Ciertamente hay una brecha generacional, que como hemos visto es producto de circunstancias históricas concretas. Pero ello no debe significar alejamiento; ello no tiene porqué traducirse en extrañamiento. Padres e hijos pueden hacer muchas cosas para no verse como alienígenas.

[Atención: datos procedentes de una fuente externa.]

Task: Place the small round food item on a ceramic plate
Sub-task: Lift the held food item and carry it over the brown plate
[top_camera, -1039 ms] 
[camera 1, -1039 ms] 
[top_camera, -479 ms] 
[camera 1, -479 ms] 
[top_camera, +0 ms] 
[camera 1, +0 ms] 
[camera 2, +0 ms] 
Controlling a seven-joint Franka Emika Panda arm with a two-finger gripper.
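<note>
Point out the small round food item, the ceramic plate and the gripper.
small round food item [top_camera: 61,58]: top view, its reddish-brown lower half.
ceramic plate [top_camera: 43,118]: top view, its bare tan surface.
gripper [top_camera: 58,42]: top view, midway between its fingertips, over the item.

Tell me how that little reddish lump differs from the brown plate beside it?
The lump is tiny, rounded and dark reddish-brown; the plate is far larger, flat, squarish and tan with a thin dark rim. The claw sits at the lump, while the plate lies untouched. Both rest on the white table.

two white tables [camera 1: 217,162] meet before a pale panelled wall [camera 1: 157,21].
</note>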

La primera es reconocer que el padre es padre y el hijo es hijo (y el Espíritu Santo, es Espíritu Santo; no me vaya a excomulgar Sandoval por apóstata y cómplice de inexistentes Crímenes de Estado). Ello implica una situación de dependencia y subordinación. El padre debe mandar y el hijo obedecer. El hijo tiene el derecho muy humano de quejarse de que el padre no lo entiende; pero también debe entender al padre, quien no la tiene nada fácil, la verdad. El padre debe predicar con el ejemplo: imposible inculcar valores que no se viven en la mesa del desayuno. El padre debe ser un guía mucho más importante que los otros chiquillos de la manada en donde pasta su hijo; debe demostrar que es más maduro que todos ellos, no seguirles la corriente y solapar (o, peor aún, fomentar) sus borracheras y tropelías. El hijo debe buscar puntos de contacto con el padre: música, deportes, películas, libros. El padre no debe encontrarlos haciendo lo que hace su hijo: se supone que él es el maduro, él tiene la experiencia, él ya pasó por eso. El padre no debe pretender ser amigo de su hijo ya cuando éste tenga 25 años sabrá si quiere ese tipo de relación. Por lo pronto, la naturaleza lo obliga a ser conductor, corrector, enmendador. El hijo debe ver así no sólo a sus padres, sino a todos sus mayores, listos o tontos, necios o sabios. Como que hoy en día se desprecia y devalúa al adulto por serlo y no se muestra mucho respeto hacia quienes hemos pasado más tiempo en este mundo y por ello sabemos algo al respecto. Es una de las manifestaciones más desagradables de la brecha. Pero que, como muchas otras, tiene que ver con aquello que los jóvenes han visto en su casa.
Es cuestión, pues, de revisar juntos los roles que cada quién juega como padre, hijo, pareja, hermano. La naturaleza no perdona: a los adultos que se siguen considerando (y actuando como) jóvenes y a los jóvenes que piensan que ya lo han vivido todo, les espera el mismo destino: el vacío y el ridículo. Como que la temporada se presta para la reflexión.
Consejo no pedido para sentirse joven: Escuchen el soundtrack de “Érase una vez en América” de Ennio Morricone; lean “Colas de lagartija” de Juan Marsé; y renten “Locura Americana” (American Graffiti), enternecedora muestra de lo que pueden ser las decepciones juveniles.